> ACTION ITEM:
In the copy, include every entry exactly but none of its images.

═══

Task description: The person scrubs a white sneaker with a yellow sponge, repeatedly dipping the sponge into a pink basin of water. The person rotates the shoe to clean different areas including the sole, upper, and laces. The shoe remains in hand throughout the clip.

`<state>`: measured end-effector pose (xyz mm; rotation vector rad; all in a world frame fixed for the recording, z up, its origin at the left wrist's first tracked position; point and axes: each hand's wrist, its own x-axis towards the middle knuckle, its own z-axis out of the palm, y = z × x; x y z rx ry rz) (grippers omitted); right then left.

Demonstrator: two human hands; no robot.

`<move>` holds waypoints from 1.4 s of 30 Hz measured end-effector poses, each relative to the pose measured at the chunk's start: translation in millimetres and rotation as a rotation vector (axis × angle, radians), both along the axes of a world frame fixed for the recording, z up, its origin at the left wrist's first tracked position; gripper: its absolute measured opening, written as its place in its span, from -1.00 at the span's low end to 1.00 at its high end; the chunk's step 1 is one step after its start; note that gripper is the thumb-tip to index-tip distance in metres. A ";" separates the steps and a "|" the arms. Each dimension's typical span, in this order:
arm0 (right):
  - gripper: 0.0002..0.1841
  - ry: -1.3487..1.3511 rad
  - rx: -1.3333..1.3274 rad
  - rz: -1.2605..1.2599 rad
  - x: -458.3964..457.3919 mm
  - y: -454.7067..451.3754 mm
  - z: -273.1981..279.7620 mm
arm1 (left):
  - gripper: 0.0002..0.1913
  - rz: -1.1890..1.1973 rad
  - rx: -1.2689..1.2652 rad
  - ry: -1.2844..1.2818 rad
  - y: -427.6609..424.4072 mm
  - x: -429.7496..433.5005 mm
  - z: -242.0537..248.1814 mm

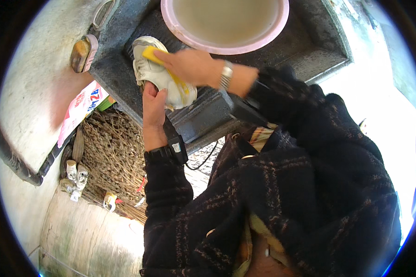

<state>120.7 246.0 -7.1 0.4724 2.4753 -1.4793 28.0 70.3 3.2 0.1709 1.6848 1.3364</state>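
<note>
A white lace-up sneaker [173, 90] lies over the left part of a dark stone sink [114, 74], its toe towards the top of the view. My left hand [155, 107] grips the shoe at its ankle opening, with some fingers hidden inside. Against the toe area, my right hand [190, 65] holds a yellow brush [154, 55]; its bristles are hidden. Yellow also shows along the side of the shoe by my right wrist. Beyond the hands stands a pink-rimmed basin [225, 50] of cloudy water.
A pink soap dish with a brownish bar [81, 54] sits on the sink's left edge by the wall. Below it are a printed plastic bag [81, 107], a bundle of dry stalks [112, 152] and several small whitish containers [77, 178]. A dark cable [208, 159] hangs by my left wrist.
</note>
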 end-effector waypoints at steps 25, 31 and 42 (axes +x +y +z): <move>-0.54 0.044 0.145 -0.031 -29.0 -10.2 -1.5 | -0.40 -0.046 0.007 0.020 -3.0 -5.3 -4.5; -0.51 -0.030 -0.011 0.057 35.6 -30.9 14.5 | -0.36 -0.015 0.077 -0.002 -6.1 -4.3 -6.5; -0.49 -0.050 -0.102 -0.165 0.3 -17.8 -27.1 | -0.35 -0.019 0.057 0.050 11.5 -3.9 -4.4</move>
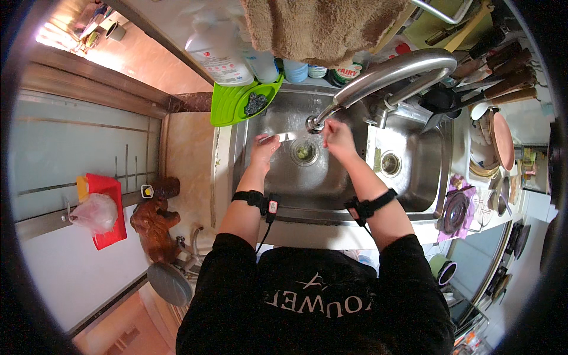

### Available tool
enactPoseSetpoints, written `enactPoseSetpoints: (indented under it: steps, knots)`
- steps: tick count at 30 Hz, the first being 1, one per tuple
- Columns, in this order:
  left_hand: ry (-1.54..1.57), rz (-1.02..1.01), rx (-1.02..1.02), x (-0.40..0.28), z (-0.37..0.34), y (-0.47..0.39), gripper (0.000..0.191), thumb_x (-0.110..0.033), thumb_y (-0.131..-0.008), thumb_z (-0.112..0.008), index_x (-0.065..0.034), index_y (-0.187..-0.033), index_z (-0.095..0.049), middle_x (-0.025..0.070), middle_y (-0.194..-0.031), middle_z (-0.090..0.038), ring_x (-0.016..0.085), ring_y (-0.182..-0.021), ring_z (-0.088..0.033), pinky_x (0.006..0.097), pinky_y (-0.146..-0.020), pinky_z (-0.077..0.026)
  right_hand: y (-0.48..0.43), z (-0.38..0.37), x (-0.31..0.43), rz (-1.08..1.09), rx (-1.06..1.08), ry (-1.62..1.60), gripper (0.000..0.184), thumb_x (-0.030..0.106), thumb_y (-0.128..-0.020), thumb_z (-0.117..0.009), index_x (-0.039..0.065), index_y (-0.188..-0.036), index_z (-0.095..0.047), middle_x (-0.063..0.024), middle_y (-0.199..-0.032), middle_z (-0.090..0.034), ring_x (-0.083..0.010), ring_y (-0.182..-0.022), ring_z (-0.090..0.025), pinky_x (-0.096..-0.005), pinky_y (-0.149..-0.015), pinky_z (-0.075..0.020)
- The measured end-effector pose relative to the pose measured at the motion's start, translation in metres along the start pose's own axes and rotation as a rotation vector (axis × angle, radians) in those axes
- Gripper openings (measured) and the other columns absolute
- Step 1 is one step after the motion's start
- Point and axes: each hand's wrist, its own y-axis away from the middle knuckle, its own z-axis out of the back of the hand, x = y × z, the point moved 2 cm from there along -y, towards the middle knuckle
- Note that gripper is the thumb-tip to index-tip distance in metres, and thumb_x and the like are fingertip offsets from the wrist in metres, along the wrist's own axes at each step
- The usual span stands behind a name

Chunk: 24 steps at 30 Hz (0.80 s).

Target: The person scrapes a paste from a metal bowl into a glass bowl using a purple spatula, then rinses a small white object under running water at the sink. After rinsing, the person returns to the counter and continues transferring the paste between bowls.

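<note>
My left hand (265,150) is closed around a small utensil (286,137) with a flat, shiny end, possibly a knife; it points toward the faucet. Just right of the metal faucet head (314,125), my right hand (339,138) is raised with bent fingers. Blur hides whether it touches the faucet or holds anything. Both hands are over the larger stainless steel sink basin (284,182). Below and between them, pale green scraps lie in the drain strainer (304,153). The curved faucet neck (390,73) arches in from the upper right.
A green corner tray (230,104) holding a dark scouring pad (255,104) sits at the basin's upper left, beside bottles. A brown towel (324,29) hangs above. The smaller basin (417,177) is at right, with ladles and knives beyond and a dish rack beside it.
</note>
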Motion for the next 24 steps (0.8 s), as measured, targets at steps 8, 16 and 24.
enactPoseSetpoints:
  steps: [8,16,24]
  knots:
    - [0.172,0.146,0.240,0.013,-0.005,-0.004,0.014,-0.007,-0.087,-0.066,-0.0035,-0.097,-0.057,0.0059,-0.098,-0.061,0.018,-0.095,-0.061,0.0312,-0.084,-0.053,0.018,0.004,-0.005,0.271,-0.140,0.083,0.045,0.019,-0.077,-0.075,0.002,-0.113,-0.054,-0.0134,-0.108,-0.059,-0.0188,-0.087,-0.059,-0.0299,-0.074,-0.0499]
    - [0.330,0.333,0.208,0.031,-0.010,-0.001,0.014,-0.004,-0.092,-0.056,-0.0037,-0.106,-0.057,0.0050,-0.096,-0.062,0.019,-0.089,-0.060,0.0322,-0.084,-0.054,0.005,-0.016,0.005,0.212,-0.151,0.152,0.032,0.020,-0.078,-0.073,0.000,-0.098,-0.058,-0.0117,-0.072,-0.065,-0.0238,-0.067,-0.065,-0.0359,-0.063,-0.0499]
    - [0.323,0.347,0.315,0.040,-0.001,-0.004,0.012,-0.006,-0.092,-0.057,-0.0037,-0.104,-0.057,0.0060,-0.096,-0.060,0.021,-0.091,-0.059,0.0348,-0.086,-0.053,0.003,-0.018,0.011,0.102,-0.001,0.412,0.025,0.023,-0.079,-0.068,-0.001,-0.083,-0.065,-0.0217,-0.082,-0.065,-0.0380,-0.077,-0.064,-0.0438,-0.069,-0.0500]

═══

> TASK OUTPUT:
Task description: The person scrubs a white sneaker with a yellow sponge, repeatedly dipping the sponge into a pink basin of water. The person rotates the shoe to clean different areas including the sole, upper, and laces. The shoe remains in hand throughout the clip.

`<state>`: measured end-effector pose (xyz mm; rotation vector rad; all in a world frame fixed for the recording, z up, its origin at the left wrist's first tracked position; point and axes: each hand's wrist, its own x-axis towards the middle knuckle, its own z-axis out of the palm, y = z × x; x y z rx ry rz) (grippers omitted); right then left.

Demonstrator: two human hands; no robot.

`<move>` holds waypoints from 1.4 s of 30 Hz measured end-effector poses, each relative to the pose measured at the chunk's start: translation in millimetres and rotation as a rotation vector (axis × angle, radians), both along the axes of a world frame fixed for the recording, z up, its origin at the left wrist's first tracked position; gripper: its absolute measured opening, written as its place in its span, from -1.00 at the span's low end to 1.00 at its high end; the chunk's step 1 is one step after its start; note that gripper is the thumb-tip to index-tip distance in metres. A ";" separates the steps and a "|" the arms. Each dimension's typical span, in this order:
arm0 (right):
  - gripper: 0.0002..0.1841
  - ry: -1.3487..1.3511 rad
  - rx: -1.3333..1.3274 rad
  - rz: -1.2605..1.2599 rad
  - x: -458.3964..457.3919 mm
  - y: -454.7067..451.3754 mm
  - z: -273.1981..279.7620 mm
arm1 (left):
  - gripper: 0.0002..0.1913
  - rz: -1.1890..1.1973 rad
  - rx: -1.2689..1.2652 rad
  - ry: -1.2844..1.2818 rad
  - y: -427.6609..424.4072 mm
  - x: -429.7496..433.5005 mm
  - z: -242.0537..248.1814 mm


<state>120.7 246.0 -7.1 0.4724 2.4753 -1.4793 28.0 70.3 3.2 0.1709 1.6848 1.3364</state>
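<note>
A white lace-up sneaker [173, 90] lies over the left part of a dark stone sink [114, 74], its toe towards the top of the view. My left hand [155, 107] grips the shoe at its ankle opening, with some fingers hidden inside. Against the toe area, my right hand [190, 65] holds a yellow brush [154, 55]; its bristles are hidden. Yellow also shows along the side of the shoe by my right wrist. Beyond the hands stands a pink-rimmed basin [225, 50] of cloudy water.
A pink soap dish with a brownish bar [81, 54] sits on the sink's left edge by the wall. Below it are a printed plastic bag [81, 107], a bundle of dry stalks [112, 152] and several small whitish containers [77, 178]. A dark cable [208, 159] hangs by my left wrist.
</note>
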 end-effector waypoints at steps 25, 31 and 42 (axes +x +y +z): <move>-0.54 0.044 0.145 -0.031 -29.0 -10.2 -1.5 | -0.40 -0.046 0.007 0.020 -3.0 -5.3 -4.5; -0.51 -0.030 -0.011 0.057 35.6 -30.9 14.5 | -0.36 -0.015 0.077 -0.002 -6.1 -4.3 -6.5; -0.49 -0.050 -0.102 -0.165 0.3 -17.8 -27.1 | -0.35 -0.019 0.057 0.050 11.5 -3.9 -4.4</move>

### Available tool
enactPoseSetpoints, written `enactPoseSetpoints: (indented under it: steps, knots)`
- steps: tick count at 30 Hz, the first being 1, one per tuple
- Columns, in this order:
  left_hand: ry (-1.54..1.57), rz (-1.02..1.01), rx (-1.02..1.02), x (-0.40..0.28), z (-0.37..0.34), y (-0.47..0.39), gripper (0.000..0.191), thumb_x (-0.110..0.033), thumb_y (-0.131..-0.008), thumb_z (-0.112..0.008), index_x (-0.065..0.034), index_y (-0.187..-0.033), index_z (-0.095..0.049), middle_x (-0.025..0.070), middle_y (-0.194..-0.031), middle_z (-0.090..0.038), ring_x (-0.016..0.085), ring_y (-0.182..-0.021), ring_z (-0.088..0.033), pinky_x (0.006..0.097), pinky_y (-0.146..-0.020), pinky_z (-0.077..0.026)
  right_hand: y (-0.48..0.43), z (-0.38..0.37), x (-0.31..0.43), rz (-1.08..1.09), rx (-1.06..1.08), ry (-1.62..1.60), gripper (0.000..0.184), thumb_x (-0.030..0.106), thumb_y (-0.128..-0.020), thumb_z (-0.117..0.009), index_x (-0.039..0.065), index_y (-0.188..-0.036), index_z (-0.095..0.047), middle_x (-0.063..0.024), middle_y (-0.199..-0.032), middle_z (-0.090..0.034), ring_x (-0.083..0.010), ring_y (-0.182..-0.022), ring_z (-0.090..0.025), pinky_x (-0.096..-0.005), pinky_y (-0.149..-0.015), pinky_z (-0.075..0.020)
- The measured end-effector pose relative to the pose measured at the motion's start, translation in metres along the start pose's own axes and rotation as a rotation vector (axis × angle, radians) in those axes
- Gripper openings (measured) and the other columns absolute
- Step 1 is one step after the motion's start
- Point and axes: each hand's wrist, its own y-axis away from the middle knuckle, its own z-axis out of the back of the hand, x = y × z, the point moved 2 cm from there along -y, towards the middle knuckle
- Note that gripper is the thumb-tip to index-tip distance in metres, and thumb_x and the like are fingertip offsets from the wrist in metres, along the wrist's own axes at each step
- The usual span stands behind a name

Chunk: 24 steps at 30 Hz (0.80 s).

Target: The person scrapes a paste from a metal bowl into a glass bowl using a purple spatula, then rinses a small white object under running water at the sink. After rinsing, the person returns to the counter and continues transferring the paste between bowls.

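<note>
My left hand (265,150) is closed around a small utensil (286,137) with a flat, shiny end, possibly a knife; it points toward the faucet. Just right of the metal faucet head (314,125), my right hand (339,138) is raised with bent fingers. Blur hides whether it touches the faucet or holds anything. Both hands are over the larger stainless steel sink basin (284,182). Below and between them, pale green scraps lie in the drain strainer (304,153). The curved faucet neck (390,73) arches in from the upper right.
A green corner tray (230,104) holding a dark scouring pad (255,104) sits at the basin's upper left, beside bottles. A brown towel (324,29) hangs above. The smaller basin (417,177) is at right, with ladles and knives beyond and a dish rack beside it.
</note>
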Motion for the next 24 steps (0.8 s), as measured, targets at steps 8, 16 and 24.
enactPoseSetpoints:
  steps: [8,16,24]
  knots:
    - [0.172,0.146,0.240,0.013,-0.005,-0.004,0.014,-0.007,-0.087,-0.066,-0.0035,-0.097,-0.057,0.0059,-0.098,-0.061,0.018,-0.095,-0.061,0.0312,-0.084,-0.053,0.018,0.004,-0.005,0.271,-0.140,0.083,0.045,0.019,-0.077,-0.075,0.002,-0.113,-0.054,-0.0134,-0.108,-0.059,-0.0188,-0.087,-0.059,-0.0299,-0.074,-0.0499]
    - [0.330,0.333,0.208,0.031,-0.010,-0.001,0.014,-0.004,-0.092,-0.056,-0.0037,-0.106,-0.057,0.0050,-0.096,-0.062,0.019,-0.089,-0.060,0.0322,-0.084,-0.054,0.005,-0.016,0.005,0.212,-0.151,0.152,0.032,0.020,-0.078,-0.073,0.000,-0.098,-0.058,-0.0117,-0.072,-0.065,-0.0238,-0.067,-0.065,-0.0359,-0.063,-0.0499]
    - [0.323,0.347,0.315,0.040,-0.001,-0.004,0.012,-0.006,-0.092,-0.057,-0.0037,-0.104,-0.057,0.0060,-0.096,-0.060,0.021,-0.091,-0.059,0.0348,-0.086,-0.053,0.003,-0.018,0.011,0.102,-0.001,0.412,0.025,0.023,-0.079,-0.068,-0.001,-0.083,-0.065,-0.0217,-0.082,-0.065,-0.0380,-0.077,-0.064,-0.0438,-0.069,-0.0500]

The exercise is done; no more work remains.